Only one portion of the data is to be written out: from the line bearing "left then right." through the line bearing "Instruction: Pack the". Write it exactly as it appears.

Records from a data collection.
----------

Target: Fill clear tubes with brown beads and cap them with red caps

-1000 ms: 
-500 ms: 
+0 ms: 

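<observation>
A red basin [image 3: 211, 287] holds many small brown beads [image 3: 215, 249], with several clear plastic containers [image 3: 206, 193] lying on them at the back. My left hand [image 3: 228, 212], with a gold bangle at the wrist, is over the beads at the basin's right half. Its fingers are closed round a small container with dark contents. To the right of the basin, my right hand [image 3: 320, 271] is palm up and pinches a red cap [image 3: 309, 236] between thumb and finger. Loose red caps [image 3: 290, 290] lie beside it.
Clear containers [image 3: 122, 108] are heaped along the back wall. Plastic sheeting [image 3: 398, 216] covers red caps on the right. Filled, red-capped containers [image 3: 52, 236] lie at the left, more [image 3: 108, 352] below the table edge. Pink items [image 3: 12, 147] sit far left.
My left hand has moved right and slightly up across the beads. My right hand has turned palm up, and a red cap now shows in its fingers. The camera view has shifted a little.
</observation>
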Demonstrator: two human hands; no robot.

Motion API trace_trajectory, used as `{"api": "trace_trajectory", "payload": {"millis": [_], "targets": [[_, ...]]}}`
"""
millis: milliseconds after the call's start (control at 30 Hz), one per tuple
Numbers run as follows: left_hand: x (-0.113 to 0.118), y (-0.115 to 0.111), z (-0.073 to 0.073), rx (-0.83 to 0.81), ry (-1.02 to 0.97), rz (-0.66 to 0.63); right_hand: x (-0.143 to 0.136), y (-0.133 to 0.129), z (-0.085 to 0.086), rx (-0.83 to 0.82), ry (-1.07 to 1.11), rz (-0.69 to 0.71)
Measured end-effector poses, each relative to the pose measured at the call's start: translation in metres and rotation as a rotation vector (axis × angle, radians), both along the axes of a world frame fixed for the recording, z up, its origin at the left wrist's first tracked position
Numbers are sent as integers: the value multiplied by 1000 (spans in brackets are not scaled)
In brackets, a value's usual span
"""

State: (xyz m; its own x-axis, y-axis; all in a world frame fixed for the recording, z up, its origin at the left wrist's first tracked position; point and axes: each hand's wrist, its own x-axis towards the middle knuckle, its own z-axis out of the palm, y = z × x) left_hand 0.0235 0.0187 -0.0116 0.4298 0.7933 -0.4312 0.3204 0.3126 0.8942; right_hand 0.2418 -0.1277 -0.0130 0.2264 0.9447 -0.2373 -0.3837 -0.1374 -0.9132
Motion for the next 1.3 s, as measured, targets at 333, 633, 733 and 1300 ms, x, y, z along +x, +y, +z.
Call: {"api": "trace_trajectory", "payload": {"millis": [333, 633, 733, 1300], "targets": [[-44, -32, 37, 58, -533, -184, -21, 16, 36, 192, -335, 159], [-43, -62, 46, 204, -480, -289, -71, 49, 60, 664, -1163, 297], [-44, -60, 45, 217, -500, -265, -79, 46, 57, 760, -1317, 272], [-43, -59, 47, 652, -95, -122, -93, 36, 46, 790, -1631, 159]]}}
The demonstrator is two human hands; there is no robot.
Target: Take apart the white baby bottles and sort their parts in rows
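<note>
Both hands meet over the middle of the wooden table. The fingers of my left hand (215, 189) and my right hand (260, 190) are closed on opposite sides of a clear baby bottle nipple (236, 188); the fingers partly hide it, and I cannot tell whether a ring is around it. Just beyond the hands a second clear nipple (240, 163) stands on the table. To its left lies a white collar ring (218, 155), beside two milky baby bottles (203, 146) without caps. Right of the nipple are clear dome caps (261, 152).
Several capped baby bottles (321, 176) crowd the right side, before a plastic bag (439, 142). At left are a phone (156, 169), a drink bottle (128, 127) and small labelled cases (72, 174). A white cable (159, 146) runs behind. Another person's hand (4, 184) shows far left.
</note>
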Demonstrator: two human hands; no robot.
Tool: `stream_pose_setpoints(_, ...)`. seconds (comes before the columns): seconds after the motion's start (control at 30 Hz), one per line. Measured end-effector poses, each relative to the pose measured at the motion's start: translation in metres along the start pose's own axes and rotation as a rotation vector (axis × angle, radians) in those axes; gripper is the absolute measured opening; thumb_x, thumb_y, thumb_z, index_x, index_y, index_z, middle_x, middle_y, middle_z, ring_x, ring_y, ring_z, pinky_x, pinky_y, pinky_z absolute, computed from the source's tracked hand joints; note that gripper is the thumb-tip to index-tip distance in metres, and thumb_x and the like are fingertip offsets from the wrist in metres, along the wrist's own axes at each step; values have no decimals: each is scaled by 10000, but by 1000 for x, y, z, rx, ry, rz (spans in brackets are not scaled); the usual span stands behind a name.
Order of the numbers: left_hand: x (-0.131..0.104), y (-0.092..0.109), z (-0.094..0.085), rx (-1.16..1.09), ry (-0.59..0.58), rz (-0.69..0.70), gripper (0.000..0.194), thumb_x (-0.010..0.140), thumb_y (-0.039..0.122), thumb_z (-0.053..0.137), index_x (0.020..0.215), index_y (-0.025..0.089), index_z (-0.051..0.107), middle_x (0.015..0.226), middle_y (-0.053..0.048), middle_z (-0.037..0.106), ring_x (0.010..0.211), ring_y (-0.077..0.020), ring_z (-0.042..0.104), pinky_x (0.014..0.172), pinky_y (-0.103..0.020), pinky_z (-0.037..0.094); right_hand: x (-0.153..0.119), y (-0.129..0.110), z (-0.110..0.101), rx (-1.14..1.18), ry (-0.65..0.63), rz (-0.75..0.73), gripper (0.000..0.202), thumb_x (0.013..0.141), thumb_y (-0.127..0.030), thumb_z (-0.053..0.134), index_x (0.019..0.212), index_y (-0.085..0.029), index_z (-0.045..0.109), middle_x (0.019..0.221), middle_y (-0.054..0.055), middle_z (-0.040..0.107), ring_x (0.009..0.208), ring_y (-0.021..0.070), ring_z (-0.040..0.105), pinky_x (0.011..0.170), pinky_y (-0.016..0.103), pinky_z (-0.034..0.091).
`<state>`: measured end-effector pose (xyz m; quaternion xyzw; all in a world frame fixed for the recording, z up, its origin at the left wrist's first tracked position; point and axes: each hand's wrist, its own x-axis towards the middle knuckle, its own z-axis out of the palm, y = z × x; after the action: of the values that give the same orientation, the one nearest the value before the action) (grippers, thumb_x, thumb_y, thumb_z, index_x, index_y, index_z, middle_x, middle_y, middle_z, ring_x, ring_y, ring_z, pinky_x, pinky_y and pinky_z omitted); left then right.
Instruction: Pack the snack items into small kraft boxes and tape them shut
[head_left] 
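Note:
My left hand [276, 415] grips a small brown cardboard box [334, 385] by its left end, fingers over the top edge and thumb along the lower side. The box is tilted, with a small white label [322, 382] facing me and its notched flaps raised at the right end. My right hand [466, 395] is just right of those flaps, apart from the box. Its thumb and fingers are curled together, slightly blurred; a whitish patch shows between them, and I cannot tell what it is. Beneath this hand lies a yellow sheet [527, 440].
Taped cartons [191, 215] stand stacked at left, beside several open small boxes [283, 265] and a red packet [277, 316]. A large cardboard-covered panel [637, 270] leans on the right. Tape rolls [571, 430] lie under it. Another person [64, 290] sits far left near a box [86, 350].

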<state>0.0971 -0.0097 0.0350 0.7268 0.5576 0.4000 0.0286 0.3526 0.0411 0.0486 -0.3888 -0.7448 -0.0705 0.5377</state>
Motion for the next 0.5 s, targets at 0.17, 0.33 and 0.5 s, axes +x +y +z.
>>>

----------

EXERCISE RESPONSE.
`<state>`: measured end-effector pose (xyz m; quaternion xyzw; all in a world frame fixed for the recording, z up, its origin at the left wrist's first tracked position; point and axes: each hand's wrist, its own x-axis towards the middle knuckle, its own z-axis out of the palm, y = z × x; after the action: of the values that give the same orientation, the one nearest the value before the action) (grippers, thumb_x, thumb_y, thumb_z, index_x, index_y, index_z, middle_x, middle_y, middle_z, ring_x, ring_y, ring_z, pinky_x, pinky_y and pinky_z omitted); left then right.
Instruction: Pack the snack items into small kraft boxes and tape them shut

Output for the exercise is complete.